■ What you should do: Work out how many lines in the listing below carry the word "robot". Give that number alone.

Records to process Block Start

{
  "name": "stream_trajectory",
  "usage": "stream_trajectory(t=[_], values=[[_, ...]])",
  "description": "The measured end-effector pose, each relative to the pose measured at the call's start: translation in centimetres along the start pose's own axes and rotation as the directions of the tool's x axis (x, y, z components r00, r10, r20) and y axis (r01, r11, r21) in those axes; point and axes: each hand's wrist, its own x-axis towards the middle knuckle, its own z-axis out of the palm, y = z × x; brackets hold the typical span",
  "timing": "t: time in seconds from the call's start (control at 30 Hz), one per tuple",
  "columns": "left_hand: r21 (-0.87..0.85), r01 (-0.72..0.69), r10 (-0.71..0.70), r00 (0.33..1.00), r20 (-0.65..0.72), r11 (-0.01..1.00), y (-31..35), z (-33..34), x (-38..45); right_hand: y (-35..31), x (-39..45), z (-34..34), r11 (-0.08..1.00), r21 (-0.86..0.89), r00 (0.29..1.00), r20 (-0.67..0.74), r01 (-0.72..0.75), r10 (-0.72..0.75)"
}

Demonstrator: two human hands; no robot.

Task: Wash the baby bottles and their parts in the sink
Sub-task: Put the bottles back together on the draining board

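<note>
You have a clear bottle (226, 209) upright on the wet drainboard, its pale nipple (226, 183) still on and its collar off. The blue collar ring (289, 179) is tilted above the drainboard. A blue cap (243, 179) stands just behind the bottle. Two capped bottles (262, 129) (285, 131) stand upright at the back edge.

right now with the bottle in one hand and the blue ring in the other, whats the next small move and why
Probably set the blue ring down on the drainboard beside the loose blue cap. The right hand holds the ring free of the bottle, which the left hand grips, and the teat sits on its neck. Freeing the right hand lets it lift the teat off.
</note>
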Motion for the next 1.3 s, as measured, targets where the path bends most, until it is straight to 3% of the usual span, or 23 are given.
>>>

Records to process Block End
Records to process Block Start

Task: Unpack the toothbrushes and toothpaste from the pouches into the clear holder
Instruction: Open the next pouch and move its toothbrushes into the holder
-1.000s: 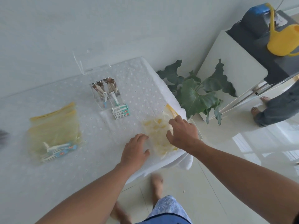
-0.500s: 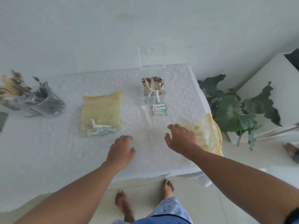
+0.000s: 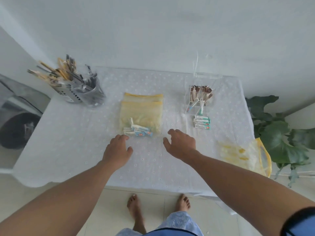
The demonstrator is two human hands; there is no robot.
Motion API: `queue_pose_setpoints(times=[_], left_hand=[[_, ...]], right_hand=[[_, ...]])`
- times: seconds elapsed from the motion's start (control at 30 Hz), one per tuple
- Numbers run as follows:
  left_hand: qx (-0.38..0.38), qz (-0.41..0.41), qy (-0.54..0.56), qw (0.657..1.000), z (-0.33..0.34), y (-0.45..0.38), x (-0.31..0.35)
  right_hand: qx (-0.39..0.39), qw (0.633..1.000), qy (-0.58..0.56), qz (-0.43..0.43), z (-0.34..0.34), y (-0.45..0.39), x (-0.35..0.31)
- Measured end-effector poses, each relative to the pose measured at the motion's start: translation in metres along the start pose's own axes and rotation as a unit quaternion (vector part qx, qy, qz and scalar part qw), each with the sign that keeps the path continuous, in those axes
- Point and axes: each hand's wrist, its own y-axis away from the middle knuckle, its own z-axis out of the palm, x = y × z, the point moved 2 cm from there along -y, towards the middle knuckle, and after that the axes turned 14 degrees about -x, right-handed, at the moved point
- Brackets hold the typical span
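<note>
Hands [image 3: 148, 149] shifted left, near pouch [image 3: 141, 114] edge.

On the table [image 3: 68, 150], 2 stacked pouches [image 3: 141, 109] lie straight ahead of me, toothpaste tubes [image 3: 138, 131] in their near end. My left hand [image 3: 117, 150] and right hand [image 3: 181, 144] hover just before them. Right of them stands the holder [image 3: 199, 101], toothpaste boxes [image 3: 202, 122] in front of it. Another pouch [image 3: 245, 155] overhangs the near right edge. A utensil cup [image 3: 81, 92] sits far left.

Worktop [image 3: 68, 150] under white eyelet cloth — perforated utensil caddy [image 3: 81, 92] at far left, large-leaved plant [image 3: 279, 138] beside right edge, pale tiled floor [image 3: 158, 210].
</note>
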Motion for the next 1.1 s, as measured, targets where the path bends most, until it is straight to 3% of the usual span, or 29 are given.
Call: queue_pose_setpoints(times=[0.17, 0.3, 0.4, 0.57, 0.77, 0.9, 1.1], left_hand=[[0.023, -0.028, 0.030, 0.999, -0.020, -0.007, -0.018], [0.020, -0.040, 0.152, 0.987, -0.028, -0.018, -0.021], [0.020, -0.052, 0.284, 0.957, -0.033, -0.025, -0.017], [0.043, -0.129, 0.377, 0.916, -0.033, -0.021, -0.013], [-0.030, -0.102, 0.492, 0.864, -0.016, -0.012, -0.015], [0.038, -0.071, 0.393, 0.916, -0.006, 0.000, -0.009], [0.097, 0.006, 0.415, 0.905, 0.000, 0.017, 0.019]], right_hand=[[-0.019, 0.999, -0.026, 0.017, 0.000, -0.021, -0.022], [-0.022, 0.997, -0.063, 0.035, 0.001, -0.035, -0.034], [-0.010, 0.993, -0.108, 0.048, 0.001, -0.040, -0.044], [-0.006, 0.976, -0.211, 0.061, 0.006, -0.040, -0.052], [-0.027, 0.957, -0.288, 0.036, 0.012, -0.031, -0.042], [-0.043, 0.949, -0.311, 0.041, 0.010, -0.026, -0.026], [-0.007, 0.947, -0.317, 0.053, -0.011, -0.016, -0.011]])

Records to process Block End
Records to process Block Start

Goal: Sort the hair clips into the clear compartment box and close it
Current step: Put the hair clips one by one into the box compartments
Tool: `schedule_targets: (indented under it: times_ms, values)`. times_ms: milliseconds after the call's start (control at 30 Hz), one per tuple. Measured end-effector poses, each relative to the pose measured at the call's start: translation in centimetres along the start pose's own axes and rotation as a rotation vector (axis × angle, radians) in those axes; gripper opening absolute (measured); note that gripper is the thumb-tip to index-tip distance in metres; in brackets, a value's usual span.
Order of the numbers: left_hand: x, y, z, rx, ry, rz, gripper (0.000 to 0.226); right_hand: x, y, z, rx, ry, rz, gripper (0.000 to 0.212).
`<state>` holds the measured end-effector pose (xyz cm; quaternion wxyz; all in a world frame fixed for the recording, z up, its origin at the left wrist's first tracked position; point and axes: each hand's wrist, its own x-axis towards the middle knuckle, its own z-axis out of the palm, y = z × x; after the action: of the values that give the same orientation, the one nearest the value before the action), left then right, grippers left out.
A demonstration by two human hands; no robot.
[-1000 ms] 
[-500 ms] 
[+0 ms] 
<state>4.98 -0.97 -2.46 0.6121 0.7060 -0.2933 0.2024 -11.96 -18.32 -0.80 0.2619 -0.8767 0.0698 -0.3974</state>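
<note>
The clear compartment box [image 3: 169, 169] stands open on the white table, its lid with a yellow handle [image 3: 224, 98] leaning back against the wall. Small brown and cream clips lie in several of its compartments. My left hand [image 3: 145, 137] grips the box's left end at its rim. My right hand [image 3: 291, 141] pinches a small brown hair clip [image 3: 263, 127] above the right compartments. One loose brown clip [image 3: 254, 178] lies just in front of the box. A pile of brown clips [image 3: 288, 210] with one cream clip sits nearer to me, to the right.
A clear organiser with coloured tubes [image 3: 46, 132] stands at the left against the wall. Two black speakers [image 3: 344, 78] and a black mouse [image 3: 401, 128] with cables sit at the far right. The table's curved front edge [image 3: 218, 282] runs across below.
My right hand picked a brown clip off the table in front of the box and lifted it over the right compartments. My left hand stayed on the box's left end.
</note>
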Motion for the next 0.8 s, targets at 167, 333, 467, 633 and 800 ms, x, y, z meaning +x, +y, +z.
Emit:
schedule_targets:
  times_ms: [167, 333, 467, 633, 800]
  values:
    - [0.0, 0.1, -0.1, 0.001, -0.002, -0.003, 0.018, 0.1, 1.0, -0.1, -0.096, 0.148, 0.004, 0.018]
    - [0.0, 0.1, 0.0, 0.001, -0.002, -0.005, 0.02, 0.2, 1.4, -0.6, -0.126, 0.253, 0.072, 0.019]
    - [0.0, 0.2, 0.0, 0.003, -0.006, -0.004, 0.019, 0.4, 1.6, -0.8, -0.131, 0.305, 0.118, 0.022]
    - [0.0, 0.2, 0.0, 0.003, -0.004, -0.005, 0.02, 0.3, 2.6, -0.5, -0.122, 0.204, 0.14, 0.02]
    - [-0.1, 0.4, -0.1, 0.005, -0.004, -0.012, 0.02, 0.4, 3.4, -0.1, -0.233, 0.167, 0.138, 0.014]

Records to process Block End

■ Your solution: 3